Someone wants to set different upper limit count on each errors depends on 
the

scsi device they use. The second implementation satisfies such requirement
but can be too fine-grained and annoying to configure because scsi error
codes are so much. The default 5 times retry may too much on some errors but
too few on other errors.

Which would be the appropriate implementation?
Any comments or suggestions are welcome as usual.

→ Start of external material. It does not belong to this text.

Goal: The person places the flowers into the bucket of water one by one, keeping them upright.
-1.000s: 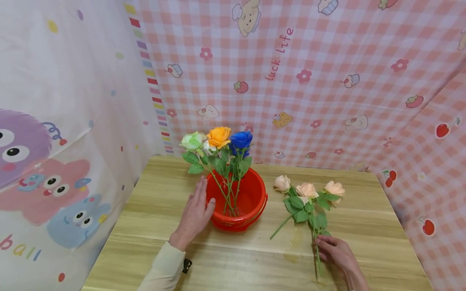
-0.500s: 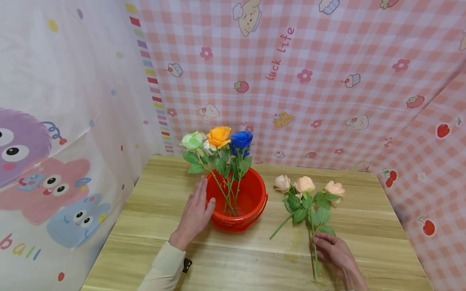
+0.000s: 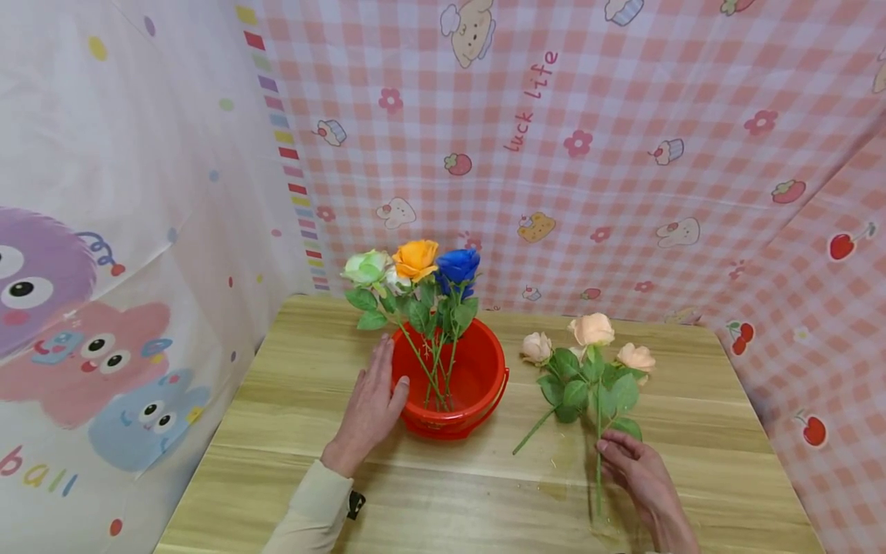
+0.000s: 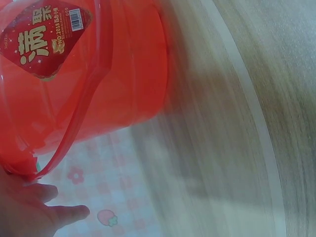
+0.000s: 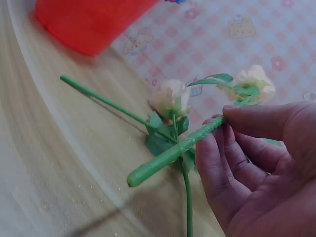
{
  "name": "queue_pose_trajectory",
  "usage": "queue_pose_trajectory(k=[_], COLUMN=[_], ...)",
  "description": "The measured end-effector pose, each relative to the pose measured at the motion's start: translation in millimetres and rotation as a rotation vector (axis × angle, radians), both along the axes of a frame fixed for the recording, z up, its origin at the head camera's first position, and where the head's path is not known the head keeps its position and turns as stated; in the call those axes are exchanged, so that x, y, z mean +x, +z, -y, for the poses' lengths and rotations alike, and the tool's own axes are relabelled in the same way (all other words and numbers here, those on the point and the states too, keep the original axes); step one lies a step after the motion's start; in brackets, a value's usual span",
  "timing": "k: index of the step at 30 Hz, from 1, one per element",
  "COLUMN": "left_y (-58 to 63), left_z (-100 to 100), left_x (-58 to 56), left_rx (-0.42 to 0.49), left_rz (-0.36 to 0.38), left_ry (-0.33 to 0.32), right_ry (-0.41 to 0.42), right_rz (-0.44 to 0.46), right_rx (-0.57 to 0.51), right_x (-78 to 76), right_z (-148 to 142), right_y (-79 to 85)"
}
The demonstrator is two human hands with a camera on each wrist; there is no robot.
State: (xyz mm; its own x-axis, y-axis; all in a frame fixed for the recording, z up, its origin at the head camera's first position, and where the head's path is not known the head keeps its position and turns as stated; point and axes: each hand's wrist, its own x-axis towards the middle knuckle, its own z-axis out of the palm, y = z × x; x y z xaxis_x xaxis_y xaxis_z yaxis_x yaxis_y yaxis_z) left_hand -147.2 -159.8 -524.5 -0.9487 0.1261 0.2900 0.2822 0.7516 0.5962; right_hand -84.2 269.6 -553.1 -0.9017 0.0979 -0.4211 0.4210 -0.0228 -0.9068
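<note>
My right hand pinches the green stem of a peach rose between thumb and fingertips. In the right wrist view its cut stem end points out past the fingers, above the wooden table. My left hand rests against the left side of a red bucket, fingers straight and thumb at the rim. Inside the bucket lean artificial roses: a pale green rose, an orange rose, a blue rose and a partly hidden white one. The left wrist view shows the bucket's handle and label.
Two more peach roses lie on the table, a left rose and a right rose, their leaves overlapping the held one in the head view. A checked cloth hangs behind the wooden table.
My right hand has raised the pinched peach rose; its bloom now stands higher and slightly further right. The left hand and bucket have stayed put.
</note>
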Motion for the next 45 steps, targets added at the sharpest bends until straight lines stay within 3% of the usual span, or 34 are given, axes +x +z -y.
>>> queue_pose_trajectory(k=[14, 26, 45], left_y=[0.2, -0.3, 1.8], left_z=[-1, -2, -2], left_x=[0.3, 0.0, 1.2], left_rx=[-0.004, 0.001, 0.009], left_rz=[0.013, 0.006, 0.02], left_ry=[0.007, 0.012, 0.01], right_ry=[-0.057, -0.084, -0.099], right_rz=[-0.112, -0.235, -0.329], right_rx=[-0.13, -0.113, -0.1], right_x=[-0.9, -5.2, -12.6], right_z=[12, 24, 48], right_y=[26.1, 41.1, 65.6])
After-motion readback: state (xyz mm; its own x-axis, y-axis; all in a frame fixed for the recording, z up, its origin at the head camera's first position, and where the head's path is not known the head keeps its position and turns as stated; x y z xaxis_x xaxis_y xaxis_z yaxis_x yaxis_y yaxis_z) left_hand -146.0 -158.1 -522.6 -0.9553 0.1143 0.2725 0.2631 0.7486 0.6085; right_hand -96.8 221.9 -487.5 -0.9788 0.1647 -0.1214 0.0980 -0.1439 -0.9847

I'm afraid you'll need to propose another solution.  We have a large
selection of commands which, by design, retry until the command exceeds
it's timeout.  UA is one of those (as are most of the others you're
limiting).  How do you kick this device out of its UA return (because
that's the recovery that needs to happen)?

James




Thanks for reviewing, James.

Originally, I planned that once the retry count exceeds its limit,
a monitoring tool stops the server with the scsi prink error message
as a trigger.
Current failfast mode implementation is that the command fails when
retry command exceeds its limit. However, I noticed that only printing error 
messages

on retry counts excess without changing retry logic will be enough
to stop the server and take fail over.  Though there is no guarantee that
userspace application can work properly on disk failure condition.
So, now I'm considering that just calling panic() on retry excess is better.

For that reason, I propose the solution that adding "panic_on_error" option to
sysfs parameter and if panic_on_error mode is enabled the server panics
immediately once it detects retry excess. Of course, it is disabled on default.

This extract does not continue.